**Task brief**
The records sit below this line. Repeat all of them exactly.

**Records from a data source**
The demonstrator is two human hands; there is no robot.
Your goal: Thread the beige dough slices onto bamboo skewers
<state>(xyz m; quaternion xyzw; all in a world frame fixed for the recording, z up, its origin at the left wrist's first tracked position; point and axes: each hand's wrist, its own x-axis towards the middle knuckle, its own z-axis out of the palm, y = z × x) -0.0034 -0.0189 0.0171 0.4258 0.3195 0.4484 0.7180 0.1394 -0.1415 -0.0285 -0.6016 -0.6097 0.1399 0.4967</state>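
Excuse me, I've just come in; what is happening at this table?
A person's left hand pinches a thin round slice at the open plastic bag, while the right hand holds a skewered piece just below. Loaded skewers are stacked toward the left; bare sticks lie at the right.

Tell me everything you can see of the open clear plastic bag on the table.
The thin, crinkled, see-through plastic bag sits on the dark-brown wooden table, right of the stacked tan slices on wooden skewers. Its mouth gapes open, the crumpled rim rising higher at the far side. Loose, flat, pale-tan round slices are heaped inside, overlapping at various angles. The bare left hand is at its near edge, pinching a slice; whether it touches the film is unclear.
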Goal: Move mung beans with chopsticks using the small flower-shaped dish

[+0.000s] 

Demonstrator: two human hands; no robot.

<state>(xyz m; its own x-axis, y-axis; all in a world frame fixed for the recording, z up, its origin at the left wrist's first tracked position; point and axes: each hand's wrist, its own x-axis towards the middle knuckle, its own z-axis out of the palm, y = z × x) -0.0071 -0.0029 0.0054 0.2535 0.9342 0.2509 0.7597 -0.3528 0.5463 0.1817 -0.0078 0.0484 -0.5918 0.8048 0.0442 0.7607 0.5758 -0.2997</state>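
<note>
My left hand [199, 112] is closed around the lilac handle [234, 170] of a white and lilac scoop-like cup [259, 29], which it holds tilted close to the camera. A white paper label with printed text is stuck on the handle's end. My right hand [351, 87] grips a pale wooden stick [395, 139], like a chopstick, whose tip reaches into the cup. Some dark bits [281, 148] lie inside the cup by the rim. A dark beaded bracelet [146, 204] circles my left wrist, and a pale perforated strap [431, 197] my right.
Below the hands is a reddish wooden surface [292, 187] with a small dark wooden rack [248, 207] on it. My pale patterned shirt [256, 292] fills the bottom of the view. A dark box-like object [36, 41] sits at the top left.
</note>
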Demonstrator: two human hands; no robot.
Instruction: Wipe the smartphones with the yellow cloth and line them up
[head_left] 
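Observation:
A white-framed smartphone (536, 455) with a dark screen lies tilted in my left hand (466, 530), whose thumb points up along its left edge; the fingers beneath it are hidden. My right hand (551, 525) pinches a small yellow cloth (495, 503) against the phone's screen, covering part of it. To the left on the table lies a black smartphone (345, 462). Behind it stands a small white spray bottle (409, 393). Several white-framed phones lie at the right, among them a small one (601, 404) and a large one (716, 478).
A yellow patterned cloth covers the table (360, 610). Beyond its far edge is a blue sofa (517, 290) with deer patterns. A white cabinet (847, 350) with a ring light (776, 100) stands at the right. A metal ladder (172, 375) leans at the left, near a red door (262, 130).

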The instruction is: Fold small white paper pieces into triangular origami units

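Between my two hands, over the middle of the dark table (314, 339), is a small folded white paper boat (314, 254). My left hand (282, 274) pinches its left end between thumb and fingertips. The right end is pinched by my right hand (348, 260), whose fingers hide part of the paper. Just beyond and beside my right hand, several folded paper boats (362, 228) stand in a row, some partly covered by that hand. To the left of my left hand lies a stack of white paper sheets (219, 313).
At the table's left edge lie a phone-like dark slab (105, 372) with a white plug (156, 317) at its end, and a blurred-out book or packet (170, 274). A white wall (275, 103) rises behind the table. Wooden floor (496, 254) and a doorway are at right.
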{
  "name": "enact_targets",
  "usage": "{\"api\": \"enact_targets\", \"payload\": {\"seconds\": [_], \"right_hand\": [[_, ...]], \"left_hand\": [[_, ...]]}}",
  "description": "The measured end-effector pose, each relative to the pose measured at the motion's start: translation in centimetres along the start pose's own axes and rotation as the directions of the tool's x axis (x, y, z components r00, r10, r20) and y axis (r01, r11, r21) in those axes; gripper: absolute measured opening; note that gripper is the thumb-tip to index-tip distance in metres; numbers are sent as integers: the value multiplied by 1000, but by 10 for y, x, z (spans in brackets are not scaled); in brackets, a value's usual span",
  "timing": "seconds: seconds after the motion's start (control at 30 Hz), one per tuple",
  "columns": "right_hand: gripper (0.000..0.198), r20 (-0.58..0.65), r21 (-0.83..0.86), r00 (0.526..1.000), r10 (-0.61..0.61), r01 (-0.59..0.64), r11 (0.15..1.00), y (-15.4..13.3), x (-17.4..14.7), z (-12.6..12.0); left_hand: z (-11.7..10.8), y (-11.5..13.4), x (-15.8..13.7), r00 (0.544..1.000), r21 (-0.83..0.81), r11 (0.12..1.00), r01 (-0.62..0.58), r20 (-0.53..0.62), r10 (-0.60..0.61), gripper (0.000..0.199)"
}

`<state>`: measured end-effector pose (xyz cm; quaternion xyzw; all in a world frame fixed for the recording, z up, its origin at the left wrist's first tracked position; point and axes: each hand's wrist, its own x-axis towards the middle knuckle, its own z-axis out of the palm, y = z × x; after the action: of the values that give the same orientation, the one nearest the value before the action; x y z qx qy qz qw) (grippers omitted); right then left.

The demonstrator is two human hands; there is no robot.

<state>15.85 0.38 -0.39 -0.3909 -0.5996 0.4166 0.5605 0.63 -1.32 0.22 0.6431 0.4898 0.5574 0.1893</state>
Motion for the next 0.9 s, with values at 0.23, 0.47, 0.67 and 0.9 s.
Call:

**Solution to the problem**
The demonstrator is two human hands; there is no robot.
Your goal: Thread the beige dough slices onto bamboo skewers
<state>(xyz m; quaternion xyzw; all in a world frame fixed for the recording, z up, its origin at the left wrist's first tracked position; point and axes: each hand's wrist, its own x-axis towards the middle knuckle, its own z-axis out of the palm, y = z × x) -0.0034 -0.0189 0.0171 0.4258 0.3195 0.4484 0.7180 0.1394 -0.1415 -0.0285 -0.6016 -0.6097 0.1399 0.4967</state>
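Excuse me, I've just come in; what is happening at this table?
A person's left hand pinches a thin round slice at the open plastic bag, while the right hand holds a skewered piece just below. Loaded skewers are stacked toward the left; bare sticks lie at the right.

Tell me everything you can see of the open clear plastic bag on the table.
The thin, crinkled, see-through plastic bag sits on the dark-brown wooden table, right of the stacked tan slices on wooden skewers. Its mouth gapes open, the crumpled rim rising higher at the far side. Loose, flat, pale-tan round slices are heaped inside, overlapping at various angles. The bare left hand is at its near edge, pinching a slice; whether it touches the film is unclear.
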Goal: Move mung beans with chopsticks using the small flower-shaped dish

[+0.000s] 

Demonstrator: two human hands; no robot.

<state>(xyz m; its own x-axis, y-axis; all in a world frame fixed for the recording, z up, its origin at the left wrist's first tracked position; point and axes: each hand's wrist, its own x-axis towards the middle knuckle, its own z-axis out of the palm, y = z × x) -0.0071 -0.0029 0.0054 0.2535 0.9342 0.2509 0.7597 -0.3528 0.5463 0.1817 -0.0078 0.0484 -0.5918 0.8048 0.0442 0.7607 0.5758 -0.2997</state>
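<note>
My left hand [199, 112] is closed around the lilac handle [234, 170] of a white and lilac scoop-like cup [259, 29], which it holds tilted close to the camera. A white paper label with printed text is stuck on the handle's end. My right hand [351, 87] grips a pale wooden stick [395, 139], like a chopstick, whose tip reaches into the cup. Some dark bits [281, 148] lie inside the cup by the rim. A dark beaded bracelet [146, 204] circles my left wrist, and a pale perforated strap [431, 197] my right.
Below the hands is a reddish wooden surface [292, 187] with a small dark wooden rack [248, 207] on it. My pale patterned shirt [256, 292] fills the bottom of the view. A dark box-like object [36, 41] sits at the top left.
</note>
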Demonstrator: two human hands; no robot.
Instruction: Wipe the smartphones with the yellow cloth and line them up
[head_left] 
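Observation:
A white-framed smartphone (536, 455) with a dark screen lies tilted in my left hand (466, 530), whose thumb points up along its left edge; the fingers beneath it are hidden. My right hand (551, 525) pinches a small yellow cloth (495, 503) against the phone's screen, covering part of it. To the left on the table lies a black smartphone (345, 462). Behind it stands a small white spray bottle (409, 393). Several white-framed phones lie at the right, among them a small one (601, 404) and a large one (716, 478).
A yellow patterned cloth covers the table (360, 610). Beyond its far edge is a blue sofa (517, 290) with deer patterns. A white cabinet (847, 350) with a ring light (776, 100) stands at the right. A metal ladder (172, 375) leans at the left, near a red door (262, 130).
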
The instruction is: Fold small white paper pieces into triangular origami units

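Between my two hands, over the middle of the dark table (314, 339), is a small folded white paper boat (314, 254). My left hand (282, 274) pinches its left end between thumb and fingertips. The right end is pinched by my right hand (348, 260), whose fingers hide part of the paper. Just beyond and beside my right hand, several folded paper boats (362, 228) stand in a row, some partly covered by that hand. To the left of my left hand lies a stack of white paper sheets (219, 313).
At the table's left edge lie a phone-like dark slab (105, 372) with a white plug (156, 317) at its end, and a blurred-out book or packet (170, 274). A white wall (275, 103) rises behind the table. Wooden floor (496, 254) and a doorway are at right.
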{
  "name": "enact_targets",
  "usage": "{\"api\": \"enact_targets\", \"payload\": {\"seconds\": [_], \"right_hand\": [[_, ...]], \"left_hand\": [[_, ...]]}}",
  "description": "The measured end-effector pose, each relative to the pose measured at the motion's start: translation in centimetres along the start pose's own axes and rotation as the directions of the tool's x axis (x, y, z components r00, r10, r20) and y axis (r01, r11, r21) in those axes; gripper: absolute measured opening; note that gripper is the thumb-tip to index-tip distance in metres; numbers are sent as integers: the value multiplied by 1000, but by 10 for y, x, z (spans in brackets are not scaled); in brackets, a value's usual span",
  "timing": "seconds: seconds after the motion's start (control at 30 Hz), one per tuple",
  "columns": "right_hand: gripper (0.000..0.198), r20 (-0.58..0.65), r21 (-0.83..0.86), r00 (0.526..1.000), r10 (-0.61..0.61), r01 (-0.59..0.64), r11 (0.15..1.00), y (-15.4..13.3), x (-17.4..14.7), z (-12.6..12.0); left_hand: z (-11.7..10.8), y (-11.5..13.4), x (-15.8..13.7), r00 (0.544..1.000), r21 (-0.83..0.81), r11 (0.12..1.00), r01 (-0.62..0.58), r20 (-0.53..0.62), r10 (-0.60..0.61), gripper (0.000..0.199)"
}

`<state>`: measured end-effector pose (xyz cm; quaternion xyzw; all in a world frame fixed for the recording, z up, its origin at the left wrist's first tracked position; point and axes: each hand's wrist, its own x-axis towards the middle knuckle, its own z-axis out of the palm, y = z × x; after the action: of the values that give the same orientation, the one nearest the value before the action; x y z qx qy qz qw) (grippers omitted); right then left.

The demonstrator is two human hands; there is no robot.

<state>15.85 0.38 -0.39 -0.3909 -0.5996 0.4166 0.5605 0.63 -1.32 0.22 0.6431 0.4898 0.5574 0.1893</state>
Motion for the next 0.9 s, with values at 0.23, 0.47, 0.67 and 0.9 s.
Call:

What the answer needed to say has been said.